**What needs to be done**
The response must match the data below exactly, line for line.

::::::::

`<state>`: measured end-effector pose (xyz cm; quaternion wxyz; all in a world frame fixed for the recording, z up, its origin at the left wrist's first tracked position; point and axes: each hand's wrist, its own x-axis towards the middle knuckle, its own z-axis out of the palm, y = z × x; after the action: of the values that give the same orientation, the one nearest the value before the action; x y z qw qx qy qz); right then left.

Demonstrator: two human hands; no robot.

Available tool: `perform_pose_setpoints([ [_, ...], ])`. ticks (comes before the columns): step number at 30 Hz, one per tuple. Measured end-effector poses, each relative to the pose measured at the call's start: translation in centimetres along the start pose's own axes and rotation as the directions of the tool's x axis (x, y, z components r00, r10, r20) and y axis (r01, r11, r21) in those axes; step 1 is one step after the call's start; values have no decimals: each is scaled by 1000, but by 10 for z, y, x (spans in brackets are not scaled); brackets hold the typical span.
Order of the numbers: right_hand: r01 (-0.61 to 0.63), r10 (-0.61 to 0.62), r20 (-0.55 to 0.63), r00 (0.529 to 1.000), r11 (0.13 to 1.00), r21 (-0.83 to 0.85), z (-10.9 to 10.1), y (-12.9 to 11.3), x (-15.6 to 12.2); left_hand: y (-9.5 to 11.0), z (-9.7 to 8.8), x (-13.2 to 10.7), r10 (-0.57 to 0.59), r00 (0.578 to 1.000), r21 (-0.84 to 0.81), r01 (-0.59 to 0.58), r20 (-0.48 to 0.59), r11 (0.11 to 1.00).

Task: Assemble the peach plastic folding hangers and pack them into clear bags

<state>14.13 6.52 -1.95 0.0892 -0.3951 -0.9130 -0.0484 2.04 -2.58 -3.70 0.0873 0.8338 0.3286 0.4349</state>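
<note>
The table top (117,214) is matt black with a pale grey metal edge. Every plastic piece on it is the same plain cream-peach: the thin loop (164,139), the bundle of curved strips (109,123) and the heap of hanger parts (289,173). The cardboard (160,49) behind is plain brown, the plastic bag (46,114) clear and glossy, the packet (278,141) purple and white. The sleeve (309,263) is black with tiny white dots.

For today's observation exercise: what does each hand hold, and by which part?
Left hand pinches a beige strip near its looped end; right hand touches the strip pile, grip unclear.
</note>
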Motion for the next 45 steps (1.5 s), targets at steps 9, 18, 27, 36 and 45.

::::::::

**Reply**
`<state>`: measured end-effector pose (xyz cm; quaternion wxyz; all in a world frame fixed for the recording, z up, its origin at the left wrist's first tracked position; point and axes: each hand's wrist, its own x-axis towards the middle knuckle, its own z-axis out of the palm, y = z × x; after the action: of the values that give the same orientation, the one nearest the value before the action; x y z qw qx qy qz); right then left.

Demonstrator: two human hands; no robot.

Available tool: `perform_pose_setpoints([ [_, ...], ])`. ticks (comes before the columns): step number at 30 Hz, one per tuple. Measured end-effector poses, each relative to the pose measured at the call's start: translation in centimetres along the start pose's own axes and rotation as the directions of the tool's x axis (x, y, z components r00, r10, r20) and y axis (r01, r11, r21) in those axes; step 1 is one step after the call's start; values have no decimals: each is scaled by 1000, but by 10 for z, y, x (spans in brackets are not scaled); brackets hold the typical span.
Order of the numbers: right_hand: r01 (-0.61 to 0.63), r10 (-0.61 to 0.62), r20 (-0.55 to 0.63), r00 (0.529 to 1.000), r11 (0.13 to 1.00), r21 (-0.83 to 0.85), z (-10.9 to 10.1), y (-12.9 to 11.3), x (-15.6 to 12.2); left_hand: y (-9.5 to 11.0), z (-9.7 to 8.8), x (-13.2 to 10.7), r10 (-0.57 to 0.59), r00 (0.578 to 1.000), r21 (-0.84 to 0.81), r01 (-0.59 to 0.58), r20 (-0.48 to 0.59), r11 (0.11 to 1.00).

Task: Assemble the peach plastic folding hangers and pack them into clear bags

<state>14.13 6.52 -1.95 0.0892 -0.3951 -0.9130 -0.0484 2.04 -2.58 -3.70 0.0873 0.8338 0.3286 0.4349</state>
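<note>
The table top (117,214) is matt black with a pale grey metal edge. Every plastic piece on it is the same plain cream-peach: the thin loop (164,139), the bundle of curved strips (109,123) and the heap of hanger parts (289,173). The cardboard (160,49) behind is plain brown, the plastic bag (46,114) clear and glossy, the packet (278,141) purple and white. The sleeve (309,263) is black with tiny white dots.

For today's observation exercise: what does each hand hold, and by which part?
Left hand pinches a beige strip near its looped end; right hand touches the strip pile, grip unclear.
</note>
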Motion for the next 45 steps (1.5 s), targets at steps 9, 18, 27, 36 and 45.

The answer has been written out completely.